▶ **ASSIGNED TASK**
Whenever "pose" appears in a line, please copy that line from the data.

▶ **DATA SEGMENT**
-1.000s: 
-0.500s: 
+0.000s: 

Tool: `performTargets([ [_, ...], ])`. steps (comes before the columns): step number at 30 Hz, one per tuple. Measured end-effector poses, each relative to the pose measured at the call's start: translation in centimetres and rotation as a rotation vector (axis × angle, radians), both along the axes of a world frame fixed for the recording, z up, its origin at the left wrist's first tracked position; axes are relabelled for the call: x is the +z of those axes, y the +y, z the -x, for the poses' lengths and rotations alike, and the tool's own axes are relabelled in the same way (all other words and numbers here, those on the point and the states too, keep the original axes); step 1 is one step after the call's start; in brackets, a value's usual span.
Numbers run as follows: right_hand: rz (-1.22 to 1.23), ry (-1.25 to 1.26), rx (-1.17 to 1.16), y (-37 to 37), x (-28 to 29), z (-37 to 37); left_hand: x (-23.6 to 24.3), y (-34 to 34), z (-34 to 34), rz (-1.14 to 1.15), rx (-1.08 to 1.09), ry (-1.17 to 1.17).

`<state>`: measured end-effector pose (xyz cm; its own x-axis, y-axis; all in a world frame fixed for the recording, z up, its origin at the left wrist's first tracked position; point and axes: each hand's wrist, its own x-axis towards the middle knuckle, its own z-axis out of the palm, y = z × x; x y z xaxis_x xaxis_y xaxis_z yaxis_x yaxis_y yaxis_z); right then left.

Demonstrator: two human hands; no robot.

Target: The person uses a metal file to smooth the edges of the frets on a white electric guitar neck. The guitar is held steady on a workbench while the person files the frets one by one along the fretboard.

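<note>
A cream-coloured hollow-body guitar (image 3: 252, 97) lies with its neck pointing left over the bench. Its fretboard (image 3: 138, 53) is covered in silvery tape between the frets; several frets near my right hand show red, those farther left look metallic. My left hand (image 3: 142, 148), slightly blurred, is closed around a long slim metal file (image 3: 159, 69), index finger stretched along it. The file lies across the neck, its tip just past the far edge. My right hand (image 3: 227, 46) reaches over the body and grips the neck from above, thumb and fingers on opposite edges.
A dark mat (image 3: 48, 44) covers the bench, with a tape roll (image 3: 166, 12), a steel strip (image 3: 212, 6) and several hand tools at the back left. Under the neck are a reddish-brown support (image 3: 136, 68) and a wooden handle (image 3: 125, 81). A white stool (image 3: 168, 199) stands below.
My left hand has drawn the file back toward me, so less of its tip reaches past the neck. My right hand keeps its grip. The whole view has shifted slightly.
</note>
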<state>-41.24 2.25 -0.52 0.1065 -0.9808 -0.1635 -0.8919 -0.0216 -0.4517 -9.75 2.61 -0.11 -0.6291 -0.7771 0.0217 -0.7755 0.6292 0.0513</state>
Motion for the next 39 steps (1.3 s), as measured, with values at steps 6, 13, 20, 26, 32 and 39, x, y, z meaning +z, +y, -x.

▶ **EXERCISE RESULT**
Tool: `performTargets([ [_, ...], ])`. steps (comes before the columns): step number at 30 Hz, one per tuple. Measured end-effector poses, each relative to the pose measured at the call's start: translation in centimetres and rotation as a rotation vector (axis × angle, radians), both along the axes of a world frame fixed for the recording, z up, its origin at the left wrist's first tracked position; axes are relabelled for the call: x is the +z of those axes, y the +y, z the -x, for the poses' lengths and rotations alike, and the tool's own axes are relabelled in the same way (all other words and numbers here, those on the point and the states too, keep the original axes); step 1 is one step after the call's start; in brackets, a value's usual span.
`<state>`: measured end-effector pose (xyz cm; its own x-axis, y-axis; all in a world frame fixed for the recording, z up, its origin at the left wrist's first tracked position; point and axes: each hand's wrist, its own x-axis towards the middle knuckle, its own z-axis out of the palm, y = z × x; x y z xaxis_x xaxis_y xaxis_z yaxis_x yaxis_y yaxis_z); right then left.

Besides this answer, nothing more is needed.